◆ **Requirement**: Check every line of the data below for "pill". Copy each one that has it.

◆ **Information supplied**:
====================

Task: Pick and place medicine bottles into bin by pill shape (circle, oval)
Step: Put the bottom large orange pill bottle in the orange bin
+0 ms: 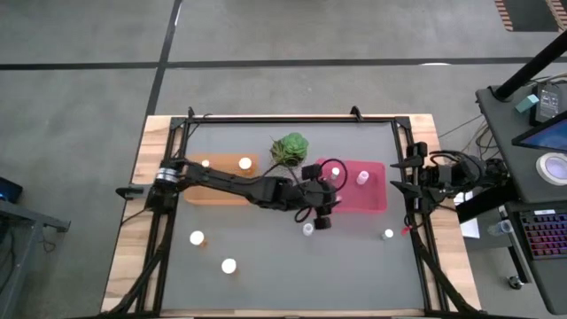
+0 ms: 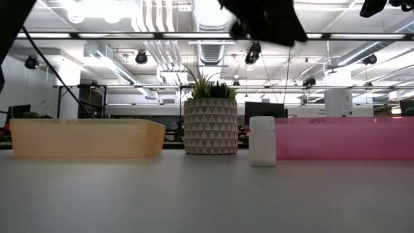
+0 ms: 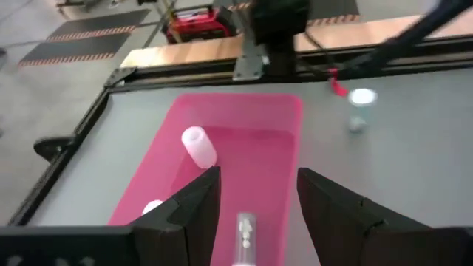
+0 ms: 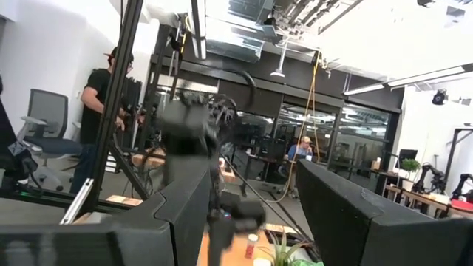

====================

◆ **Solution for this task**:
Task: Pick and place medicine bottles into bin by pill shape (circle, oval)
Step: Put the bottom large orange pill bottle in the orange bin

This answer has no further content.